A quem aprecia estas datas e o que realmente representa, venho desejar Boa Páscoa. Sejam familiares, amigos, muito amigos, mais amigos, muito amigos-e-excelentes amigos e aos outros. Ainda aqueles que não são nada, especialmente porque precisaram de nós, mas numa lógica já antiga, passaram a esquecer os amigos. Há um adágio que retrata muito bem isto: Queres perder um amigo? Empresta-lhe dinheiro.
Quanto à qualidade de amigos na sua posição crescente e intensa o meu desejo é igual.
Assim como aos outros tão bem.
Eu não aprecio estas datas, sobretudo por serem estereotipadas e com forte pendor comercial e consumismo desmedido muitas vezes além do que é necessário e além do que dispõem para necessidades prementes.

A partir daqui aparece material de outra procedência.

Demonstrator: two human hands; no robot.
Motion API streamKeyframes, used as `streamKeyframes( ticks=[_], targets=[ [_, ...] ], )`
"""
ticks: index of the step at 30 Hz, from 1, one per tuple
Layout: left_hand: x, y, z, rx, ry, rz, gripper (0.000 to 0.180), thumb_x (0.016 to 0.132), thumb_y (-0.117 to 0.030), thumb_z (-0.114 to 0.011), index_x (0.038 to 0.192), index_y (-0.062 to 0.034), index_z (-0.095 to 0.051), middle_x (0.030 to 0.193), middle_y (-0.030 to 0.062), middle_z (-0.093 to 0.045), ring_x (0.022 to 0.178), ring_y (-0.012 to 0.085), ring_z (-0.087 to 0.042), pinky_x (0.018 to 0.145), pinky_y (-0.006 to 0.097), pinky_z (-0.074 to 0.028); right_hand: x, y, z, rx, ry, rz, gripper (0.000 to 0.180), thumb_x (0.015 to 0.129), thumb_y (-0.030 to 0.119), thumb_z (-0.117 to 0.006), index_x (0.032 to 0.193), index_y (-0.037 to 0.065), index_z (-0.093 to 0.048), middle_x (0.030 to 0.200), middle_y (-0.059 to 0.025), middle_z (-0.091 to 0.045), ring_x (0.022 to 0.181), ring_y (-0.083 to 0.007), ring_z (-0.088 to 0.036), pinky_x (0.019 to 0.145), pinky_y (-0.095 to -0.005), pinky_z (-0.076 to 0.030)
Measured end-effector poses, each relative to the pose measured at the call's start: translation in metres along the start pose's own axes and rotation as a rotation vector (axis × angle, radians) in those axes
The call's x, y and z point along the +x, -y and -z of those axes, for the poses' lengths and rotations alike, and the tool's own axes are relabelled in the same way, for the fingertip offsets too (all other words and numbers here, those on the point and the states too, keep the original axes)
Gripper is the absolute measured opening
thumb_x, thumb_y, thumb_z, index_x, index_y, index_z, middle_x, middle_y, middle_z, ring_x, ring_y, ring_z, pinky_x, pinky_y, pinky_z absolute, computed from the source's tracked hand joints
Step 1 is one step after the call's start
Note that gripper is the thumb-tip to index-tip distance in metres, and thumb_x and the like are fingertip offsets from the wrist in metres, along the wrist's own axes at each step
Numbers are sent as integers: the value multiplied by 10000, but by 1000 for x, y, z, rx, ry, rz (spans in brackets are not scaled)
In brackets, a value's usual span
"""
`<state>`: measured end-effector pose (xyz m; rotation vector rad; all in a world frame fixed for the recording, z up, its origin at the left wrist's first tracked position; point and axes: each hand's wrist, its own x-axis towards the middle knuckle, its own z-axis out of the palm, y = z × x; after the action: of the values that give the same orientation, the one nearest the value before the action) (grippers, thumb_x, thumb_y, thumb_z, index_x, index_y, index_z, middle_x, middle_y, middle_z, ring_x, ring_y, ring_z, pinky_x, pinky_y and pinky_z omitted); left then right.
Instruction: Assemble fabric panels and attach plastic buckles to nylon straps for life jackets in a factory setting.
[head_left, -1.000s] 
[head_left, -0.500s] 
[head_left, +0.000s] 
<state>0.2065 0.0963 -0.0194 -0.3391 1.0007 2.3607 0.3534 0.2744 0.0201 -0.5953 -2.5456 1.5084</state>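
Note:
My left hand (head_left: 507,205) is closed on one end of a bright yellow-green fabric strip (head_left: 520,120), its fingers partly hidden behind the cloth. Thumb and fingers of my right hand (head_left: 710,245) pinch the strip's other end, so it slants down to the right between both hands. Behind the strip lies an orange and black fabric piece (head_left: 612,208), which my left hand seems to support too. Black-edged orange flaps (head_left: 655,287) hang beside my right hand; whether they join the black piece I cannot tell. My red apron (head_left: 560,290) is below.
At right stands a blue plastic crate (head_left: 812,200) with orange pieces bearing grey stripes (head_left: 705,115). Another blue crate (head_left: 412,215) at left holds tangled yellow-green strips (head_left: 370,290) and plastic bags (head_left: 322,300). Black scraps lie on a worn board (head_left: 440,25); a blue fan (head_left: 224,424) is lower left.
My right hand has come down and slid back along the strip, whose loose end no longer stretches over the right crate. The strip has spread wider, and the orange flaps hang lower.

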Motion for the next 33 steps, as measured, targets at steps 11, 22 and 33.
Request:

O verdadeiro sentido da Páscoa, como outras festas deste cariz, foi totalmente perdido para haver exageros e cara diversidade voraz.
Quem quer, festeja a Páscoa como quer. Nem outra coisa devia ser, só não deve prejudicar alguém.
(Refiro o seguinte, de somenos importância, mas que se não pode olvidar o facto de se manifestar impedindo outrem, quem quer utilizar as ruas sem que a ninguém prejudiquem. E na Páscoa há outra prática: a da poluição sonora e ambiental através dos foguetes).